WHAT IS REQUIRED
Every record needs to be restated word for word.

DATA PROVIDED: Begin

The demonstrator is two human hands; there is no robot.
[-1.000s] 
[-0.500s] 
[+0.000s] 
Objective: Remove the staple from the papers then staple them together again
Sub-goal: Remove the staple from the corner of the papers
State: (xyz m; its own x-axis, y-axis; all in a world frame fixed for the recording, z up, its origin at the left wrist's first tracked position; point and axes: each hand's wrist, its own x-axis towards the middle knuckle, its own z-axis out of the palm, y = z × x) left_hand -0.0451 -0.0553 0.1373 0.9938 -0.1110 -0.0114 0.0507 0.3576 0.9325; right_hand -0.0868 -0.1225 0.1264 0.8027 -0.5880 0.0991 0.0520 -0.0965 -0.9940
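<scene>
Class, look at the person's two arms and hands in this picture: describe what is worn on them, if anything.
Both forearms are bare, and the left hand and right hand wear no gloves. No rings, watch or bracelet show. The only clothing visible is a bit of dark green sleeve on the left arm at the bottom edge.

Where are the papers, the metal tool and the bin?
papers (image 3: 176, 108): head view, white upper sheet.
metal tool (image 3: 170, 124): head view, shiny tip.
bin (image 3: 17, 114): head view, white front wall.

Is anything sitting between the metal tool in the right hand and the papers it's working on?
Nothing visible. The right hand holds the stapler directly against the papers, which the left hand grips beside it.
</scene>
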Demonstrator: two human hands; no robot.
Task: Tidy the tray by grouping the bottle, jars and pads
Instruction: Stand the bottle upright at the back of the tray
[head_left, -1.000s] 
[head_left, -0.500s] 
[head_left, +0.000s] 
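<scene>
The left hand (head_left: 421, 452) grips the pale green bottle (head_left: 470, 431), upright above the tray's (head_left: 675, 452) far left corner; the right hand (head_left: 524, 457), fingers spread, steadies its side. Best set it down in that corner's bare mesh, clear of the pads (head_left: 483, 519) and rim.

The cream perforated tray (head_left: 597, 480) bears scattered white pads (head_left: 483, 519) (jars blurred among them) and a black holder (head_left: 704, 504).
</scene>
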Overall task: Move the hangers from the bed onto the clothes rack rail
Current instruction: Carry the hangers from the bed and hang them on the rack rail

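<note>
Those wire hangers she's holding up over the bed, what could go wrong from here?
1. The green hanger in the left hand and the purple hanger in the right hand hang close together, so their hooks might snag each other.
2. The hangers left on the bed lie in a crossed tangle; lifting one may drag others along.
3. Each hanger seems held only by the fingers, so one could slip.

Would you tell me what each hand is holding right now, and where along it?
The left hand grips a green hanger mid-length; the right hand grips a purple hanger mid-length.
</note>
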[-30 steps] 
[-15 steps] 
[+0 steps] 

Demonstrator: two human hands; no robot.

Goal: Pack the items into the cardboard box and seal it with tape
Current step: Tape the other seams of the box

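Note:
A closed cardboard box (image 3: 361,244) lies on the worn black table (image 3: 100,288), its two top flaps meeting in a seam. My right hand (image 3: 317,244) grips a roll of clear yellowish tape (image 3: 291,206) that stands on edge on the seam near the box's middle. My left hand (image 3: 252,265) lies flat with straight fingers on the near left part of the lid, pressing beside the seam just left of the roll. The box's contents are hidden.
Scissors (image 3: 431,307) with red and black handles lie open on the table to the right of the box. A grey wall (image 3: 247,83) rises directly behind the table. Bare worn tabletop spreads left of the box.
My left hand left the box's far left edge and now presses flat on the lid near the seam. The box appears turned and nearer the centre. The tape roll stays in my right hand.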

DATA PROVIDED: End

SOLUTION TO THIS TASK
The demonstrator is two human hands; there is no robot.
[-1.000s] 
[-0.500s] 
[+0.000s] 
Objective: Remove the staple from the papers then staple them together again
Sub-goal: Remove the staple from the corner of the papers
State: (xyz m; its own x-axis, y-axis; all in a world frame fixed for the recording, z up, its origin at the left wrist's first tracked position; point and axes: each hand's wrist, its own x-axis towards the middle knuckle, its own z-axis out of the palm, y = z × x) left_hand -0.0451 -0.0553 0.1373 0.9938 -0.1110 -0.0114 0.0507 0.3576 0.9325; right_hand -0.0868 -0.1225 0.1264 0.8027 -0.5880 0.0991 0.0520 -0.0965 -0.9940
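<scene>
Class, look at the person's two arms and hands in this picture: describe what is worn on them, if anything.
Both forearms are bare, and the left hand and right hand wear no gloves. No rings, watch or bracelet show. The only clothing visible is a bit of dark green sleeve on the left arm at the bottom edge.

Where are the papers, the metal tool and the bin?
papers (image 3: 176, 108): head view, white upper sheet.
metal tool (image 3: 170, 124): head view, shiny tip.
bin (image 3: 17, 114): head view, white front wall.

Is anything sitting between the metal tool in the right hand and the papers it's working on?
Nothing visible. The right hand holds the stapler directly against the papers, which the left hand grips beside it.
</scene>
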Demonstrator: two human hands; no robot.
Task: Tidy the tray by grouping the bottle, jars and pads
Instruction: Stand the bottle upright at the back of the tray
[head_left, -1.000s] 
[head_left, -0.500s] 
[head_left, +0.000s] 
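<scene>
The left hand (head_left: 421, 452) grips the pale green bottle (head_left: 470, 431), upright above the tray's (head_left: 675, 452) far left corner; the right hand (head_left: 524, 457), fingers spread, steadies its side. Best set it down in that corner's bare mesh, clear of the pads (head_left: 483, 519) and rim.

The cream perforated tray (head_left: 597, 480) bears scattered white pads (head_left: 483, 519) (jars blurred among them) and a black holder (head_left: 704, 504).
</scene>
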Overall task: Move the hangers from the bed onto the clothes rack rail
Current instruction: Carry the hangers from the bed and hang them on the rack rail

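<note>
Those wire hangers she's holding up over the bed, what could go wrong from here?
1. The green hanger in the left hand and the purple hanger in the right hand hang close together, so their hooks might snag each other.
2. The hangers left on the bed lie in a crossed tangle; lifting one may drag others along.
3. Each hanger seems held only by the fingers, so one could slip.

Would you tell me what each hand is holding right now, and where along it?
The left hand grips a green hanger mid-length; the right hand grips a purple hanger mid-length.
</note>
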[-30 steps] 
[-15 steps] 
[+0 steps] 

Demonstrator: two human hands; no robot.

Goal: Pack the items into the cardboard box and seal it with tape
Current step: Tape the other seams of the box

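Note:
A closed cardboard box (image 3: 361,244) lies on the worn black table (image 3: 100,288), its two top flaps meeting in a seam. My right hand (image 3: 317,244) grips a roll of clear yellowish tape (image 3: 291,206) that stands on edge on the seam near the box's middle. My left hand (image 3: 252,265) lies flat with straight fingers on the near left part of the lid, pressing beside the seam just left of the roll. The box's contents are hidden.
Scissors (image 3: 431,307) with red and black handles lie open on the table to the right of the box. A grey wall (image 3: 247,83) rises directly behind the table. Bare worn tabletop spreads left of the box.
My left hand left the box's far left edge and now presses flat on the lid near the seam. The box appears turned and nearer the centre. The tape roll stays in my right hand.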

The exercise has now been completed.